Photographs by Taysir Batniji

Three years ago, I still believed that if I filmed what was in front of me—be it a short interview or unedited reality—its seriousness would carry it. I know better now. In the era of the algorithm, an eleven-minute testimony about dead students could simply vanish, while fifteen seconds of a man breaking down in front of the camera might travel far beyond the witnesses of such a tragedy. A still photo might hold a world and still be treated like nothing, while chaos is rewarded as truth. My journalist colleagues in Gaza capture our people’s suffering through captions crafted in English because clips in Arabic, as we’ve come to learn, don’t move through feeds unless they’re translated and packaged. Grief, apparently, has an optimal runtime.

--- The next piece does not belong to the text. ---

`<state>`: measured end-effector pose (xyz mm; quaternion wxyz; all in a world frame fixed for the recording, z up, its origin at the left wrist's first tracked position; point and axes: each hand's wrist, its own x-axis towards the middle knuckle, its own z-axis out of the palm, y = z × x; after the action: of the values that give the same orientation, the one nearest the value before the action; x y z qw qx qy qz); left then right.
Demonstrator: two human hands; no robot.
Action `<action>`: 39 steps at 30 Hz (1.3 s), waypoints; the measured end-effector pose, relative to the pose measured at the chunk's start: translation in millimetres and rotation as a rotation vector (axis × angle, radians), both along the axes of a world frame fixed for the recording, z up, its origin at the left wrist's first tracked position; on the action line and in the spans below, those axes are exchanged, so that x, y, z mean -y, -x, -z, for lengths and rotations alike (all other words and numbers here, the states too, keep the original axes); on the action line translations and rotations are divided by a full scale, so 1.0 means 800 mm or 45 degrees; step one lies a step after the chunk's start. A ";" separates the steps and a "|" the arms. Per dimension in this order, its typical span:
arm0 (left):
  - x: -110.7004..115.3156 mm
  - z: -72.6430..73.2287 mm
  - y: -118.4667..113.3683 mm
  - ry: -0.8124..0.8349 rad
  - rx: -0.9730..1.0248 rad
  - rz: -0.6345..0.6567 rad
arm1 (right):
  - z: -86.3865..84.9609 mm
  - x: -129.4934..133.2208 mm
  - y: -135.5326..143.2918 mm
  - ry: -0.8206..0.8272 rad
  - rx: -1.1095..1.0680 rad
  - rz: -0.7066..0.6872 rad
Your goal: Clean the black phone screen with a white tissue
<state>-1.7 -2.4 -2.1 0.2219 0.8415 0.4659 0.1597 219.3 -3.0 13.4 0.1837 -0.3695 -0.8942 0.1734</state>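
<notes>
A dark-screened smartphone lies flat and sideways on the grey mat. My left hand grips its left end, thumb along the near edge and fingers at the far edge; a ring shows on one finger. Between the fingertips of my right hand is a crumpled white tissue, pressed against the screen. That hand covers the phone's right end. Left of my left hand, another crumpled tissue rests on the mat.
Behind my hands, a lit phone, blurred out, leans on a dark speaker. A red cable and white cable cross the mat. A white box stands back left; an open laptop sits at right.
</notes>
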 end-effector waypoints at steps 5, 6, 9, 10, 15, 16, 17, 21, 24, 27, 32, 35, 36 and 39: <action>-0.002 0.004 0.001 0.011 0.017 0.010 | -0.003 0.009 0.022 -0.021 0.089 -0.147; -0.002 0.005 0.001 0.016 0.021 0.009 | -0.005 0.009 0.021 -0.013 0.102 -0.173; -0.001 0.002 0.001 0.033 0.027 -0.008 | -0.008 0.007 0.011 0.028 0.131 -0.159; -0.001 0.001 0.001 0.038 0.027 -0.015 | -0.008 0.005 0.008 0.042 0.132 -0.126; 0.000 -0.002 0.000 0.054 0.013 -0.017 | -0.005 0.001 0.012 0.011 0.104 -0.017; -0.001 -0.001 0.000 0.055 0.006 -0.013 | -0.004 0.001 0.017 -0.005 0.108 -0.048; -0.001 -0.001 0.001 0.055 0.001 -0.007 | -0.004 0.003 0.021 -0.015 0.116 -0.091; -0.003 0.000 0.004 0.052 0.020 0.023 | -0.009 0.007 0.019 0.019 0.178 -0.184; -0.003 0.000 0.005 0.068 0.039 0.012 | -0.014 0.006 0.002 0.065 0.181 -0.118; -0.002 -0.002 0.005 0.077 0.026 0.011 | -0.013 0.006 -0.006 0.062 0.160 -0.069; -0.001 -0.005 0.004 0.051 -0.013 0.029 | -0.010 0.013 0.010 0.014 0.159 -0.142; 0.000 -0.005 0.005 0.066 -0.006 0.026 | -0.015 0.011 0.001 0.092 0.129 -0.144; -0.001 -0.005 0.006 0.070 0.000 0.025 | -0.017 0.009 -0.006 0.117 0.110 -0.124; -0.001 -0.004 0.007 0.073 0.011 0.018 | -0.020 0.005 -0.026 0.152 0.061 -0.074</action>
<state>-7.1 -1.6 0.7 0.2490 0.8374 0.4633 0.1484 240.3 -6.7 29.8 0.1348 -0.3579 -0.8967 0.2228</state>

The truth we’ve had to learn the hard way is that our stories—and therefore our realities—compete in a machine designed to keep people scrolling in an information ecosystem where not only do we see less of what we need to know in real time, but we also see only a specific fragment of what’s actually happening in the world. In turn, whatever images garner engagement coalesce and repeat until they become the template for what we think crisis-devastated places look like.

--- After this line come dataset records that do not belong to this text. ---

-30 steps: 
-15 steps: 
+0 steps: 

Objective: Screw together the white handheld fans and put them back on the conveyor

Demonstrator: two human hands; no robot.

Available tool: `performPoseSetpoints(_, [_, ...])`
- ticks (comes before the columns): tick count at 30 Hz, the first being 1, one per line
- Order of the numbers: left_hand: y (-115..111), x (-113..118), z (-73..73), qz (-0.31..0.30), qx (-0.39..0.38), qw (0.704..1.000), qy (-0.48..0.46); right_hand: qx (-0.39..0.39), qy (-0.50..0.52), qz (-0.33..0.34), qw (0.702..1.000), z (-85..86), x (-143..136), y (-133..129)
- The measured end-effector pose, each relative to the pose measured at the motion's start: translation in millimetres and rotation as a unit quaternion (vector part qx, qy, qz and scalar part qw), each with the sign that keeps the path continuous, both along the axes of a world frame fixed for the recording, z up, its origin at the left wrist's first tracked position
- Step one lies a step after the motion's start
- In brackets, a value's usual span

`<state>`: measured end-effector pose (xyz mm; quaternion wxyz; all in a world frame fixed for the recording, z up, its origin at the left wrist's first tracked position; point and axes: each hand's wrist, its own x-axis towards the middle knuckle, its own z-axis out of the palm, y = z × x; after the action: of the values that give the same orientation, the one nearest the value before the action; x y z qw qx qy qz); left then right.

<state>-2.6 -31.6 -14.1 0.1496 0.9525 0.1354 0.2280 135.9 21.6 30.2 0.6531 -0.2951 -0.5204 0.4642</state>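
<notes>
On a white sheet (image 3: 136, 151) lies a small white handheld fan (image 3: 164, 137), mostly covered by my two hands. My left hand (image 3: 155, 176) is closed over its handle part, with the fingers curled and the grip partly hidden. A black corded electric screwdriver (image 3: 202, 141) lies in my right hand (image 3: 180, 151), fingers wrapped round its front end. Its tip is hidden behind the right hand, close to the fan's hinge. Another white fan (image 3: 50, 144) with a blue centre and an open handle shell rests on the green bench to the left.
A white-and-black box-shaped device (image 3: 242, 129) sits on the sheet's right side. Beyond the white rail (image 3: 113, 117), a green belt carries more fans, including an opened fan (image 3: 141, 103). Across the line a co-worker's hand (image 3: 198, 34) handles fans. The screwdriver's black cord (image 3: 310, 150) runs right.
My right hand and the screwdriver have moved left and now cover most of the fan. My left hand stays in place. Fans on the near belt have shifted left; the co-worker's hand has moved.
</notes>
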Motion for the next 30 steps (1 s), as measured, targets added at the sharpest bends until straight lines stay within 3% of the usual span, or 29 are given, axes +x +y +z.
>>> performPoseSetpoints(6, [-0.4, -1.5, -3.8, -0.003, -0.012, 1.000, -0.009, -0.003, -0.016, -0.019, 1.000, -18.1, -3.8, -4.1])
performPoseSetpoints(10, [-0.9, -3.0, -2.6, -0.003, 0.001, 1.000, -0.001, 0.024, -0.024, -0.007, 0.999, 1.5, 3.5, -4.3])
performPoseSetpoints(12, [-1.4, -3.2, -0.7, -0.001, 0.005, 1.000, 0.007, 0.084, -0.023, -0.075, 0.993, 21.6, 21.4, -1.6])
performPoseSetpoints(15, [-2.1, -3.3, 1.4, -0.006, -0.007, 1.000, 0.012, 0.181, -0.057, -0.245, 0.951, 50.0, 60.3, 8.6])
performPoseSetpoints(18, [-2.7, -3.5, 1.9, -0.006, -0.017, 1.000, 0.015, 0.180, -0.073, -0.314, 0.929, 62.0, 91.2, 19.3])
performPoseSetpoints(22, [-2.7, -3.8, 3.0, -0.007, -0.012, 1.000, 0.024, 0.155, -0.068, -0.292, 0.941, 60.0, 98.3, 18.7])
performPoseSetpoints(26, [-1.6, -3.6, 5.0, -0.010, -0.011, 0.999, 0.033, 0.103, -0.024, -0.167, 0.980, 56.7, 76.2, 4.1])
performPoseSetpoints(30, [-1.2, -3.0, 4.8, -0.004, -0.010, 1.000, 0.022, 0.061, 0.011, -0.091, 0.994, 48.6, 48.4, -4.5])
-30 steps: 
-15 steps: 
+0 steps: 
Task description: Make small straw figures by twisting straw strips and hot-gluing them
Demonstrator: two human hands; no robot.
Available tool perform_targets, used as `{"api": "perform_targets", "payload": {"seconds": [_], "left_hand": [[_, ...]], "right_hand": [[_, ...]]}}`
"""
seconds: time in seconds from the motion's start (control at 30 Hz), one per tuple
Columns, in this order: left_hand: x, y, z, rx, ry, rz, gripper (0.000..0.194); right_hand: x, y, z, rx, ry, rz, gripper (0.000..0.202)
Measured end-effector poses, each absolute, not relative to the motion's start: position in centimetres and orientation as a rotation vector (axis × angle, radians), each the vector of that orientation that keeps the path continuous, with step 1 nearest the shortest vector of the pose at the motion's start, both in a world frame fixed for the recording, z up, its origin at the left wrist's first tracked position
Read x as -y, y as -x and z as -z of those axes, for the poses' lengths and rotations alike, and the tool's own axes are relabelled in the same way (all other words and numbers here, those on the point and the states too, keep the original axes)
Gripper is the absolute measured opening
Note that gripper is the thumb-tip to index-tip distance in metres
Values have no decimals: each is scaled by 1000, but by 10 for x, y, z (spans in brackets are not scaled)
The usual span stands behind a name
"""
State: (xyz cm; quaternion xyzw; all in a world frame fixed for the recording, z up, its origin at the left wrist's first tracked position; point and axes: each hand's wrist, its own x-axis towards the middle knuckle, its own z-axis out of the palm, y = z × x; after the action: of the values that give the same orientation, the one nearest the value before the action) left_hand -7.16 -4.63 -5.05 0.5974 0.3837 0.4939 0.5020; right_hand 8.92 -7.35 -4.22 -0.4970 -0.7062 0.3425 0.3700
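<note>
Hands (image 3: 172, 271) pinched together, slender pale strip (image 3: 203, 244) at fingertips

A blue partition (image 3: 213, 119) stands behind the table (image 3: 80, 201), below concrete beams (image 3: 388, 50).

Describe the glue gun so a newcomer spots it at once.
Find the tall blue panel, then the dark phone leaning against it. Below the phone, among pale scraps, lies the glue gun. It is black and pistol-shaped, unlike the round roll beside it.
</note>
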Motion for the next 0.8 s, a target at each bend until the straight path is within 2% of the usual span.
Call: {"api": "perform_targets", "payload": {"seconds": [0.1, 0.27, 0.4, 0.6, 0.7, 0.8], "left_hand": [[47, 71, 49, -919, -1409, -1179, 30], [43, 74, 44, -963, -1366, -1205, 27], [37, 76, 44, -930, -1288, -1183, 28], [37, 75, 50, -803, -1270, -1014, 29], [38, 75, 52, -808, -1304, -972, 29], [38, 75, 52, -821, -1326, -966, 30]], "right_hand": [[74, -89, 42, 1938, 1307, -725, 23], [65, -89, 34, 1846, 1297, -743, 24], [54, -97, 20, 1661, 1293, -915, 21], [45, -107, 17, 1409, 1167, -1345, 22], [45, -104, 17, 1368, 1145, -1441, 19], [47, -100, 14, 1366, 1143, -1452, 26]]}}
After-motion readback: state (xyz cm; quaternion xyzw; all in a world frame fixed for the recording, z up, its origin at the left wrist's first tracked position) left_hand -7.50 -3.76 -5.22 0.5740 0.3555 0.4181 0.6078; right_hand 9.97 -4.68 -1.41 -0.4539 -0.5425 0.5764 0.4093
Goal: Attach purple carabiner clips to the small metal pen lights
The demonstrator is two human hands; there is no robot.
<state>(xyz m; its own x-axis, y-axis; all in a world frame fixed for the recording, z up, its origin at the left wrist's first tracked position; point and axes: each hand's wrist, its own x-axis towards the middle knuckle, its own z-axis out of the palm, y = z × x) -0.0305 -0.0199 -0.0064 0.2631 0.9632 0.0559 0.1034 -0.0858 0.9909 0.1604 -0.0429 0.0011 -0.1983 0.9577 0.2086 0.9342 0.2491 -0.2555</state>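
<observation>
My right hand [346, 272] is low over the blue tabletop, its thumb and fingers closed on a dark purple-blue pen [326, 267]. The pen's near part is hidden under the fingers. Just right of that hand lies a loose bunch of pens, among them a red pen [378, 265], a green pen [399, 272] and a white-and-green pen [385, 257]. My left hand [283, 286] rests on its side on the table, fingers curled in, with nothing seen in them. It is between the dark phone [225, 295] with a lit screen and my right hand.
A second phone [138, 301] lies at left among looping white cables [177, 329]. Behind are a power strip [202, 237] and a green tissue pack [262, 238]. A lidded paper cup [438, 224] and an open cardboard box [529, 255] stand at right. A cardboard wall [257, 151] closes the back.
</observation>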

Gaza is a clear example. My people there have been accustomed to social media platforms controlling and deciding who counts as witnesses and what parts of their agony count as legitimate testimony.

As a reporter, it’s difficult for me to decide which stories get to be shared and which don’t. In Gaza, people would speak to me for hours, only for me to publish bits and pieces of our conversations. There were people who told me stories of strength as much as they spoke about the immense trauma they had to live through. They offered context and tried to explain the worlds they had lost. They spoke in complete sentences, though their lives had been cut short.

I remember a schoolboy who loved math and always sat in the front row before the war. He described a smell—chalk and oranges—because the kids ate breakfast in the classroom then. This child, who was almost ten, had to make sense of something that isn’t supposed to happen. This smell held within it a world of memories, and yet almost nobody will ever know this detail because it asks for time and attention, the two things the feed is designed to strip away. Public attention is funneled into a narrow channel. People don’t realize how much of what they call awareness is the product of filtration.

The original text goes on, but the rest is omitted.